▼▼▼

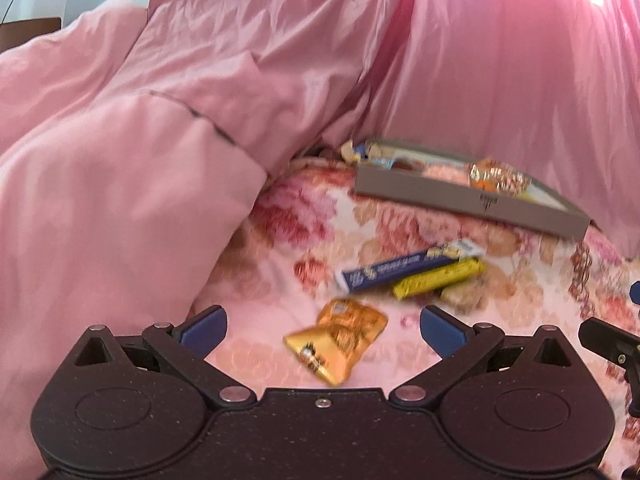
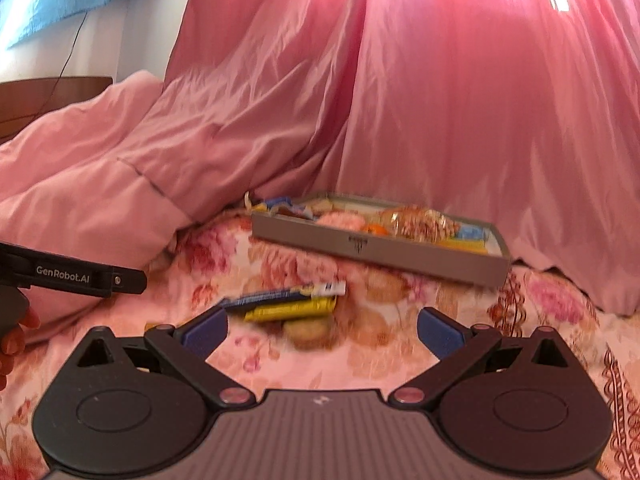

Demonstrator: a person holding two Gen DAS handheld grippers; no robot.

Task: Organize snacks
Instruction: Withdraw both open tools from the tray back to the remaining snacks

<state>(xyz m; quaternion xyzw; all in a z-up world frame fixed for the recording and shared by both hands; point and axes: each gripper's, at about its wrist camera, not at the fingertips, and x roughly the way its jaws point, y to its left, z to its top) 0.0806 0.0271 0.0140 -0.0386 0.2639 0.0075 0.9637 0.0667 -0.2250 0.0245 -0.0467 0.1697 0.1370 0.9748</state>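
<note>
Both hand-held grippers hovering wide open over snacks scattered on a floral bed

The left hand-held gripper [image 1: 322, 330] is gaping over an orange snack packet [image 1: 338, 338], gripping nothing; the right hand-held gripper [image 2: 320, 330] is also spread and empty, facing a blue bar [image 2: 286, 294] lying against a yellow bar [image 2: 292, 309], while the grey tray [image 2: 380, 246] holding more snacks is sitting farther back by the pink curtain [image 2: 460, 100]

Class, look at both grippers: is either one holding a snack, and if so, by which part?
Nothing is held. The left gripper and right gripper are both open and empty, above the snacks on the bed.
</note>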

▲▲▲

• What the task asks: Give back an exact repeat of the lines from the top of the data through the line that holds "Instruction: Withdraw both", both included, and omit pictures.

• Output for this task:
Demonstrator: a person holding two Gen DAS handheld grippers; no robot.

Task: Organize snacks
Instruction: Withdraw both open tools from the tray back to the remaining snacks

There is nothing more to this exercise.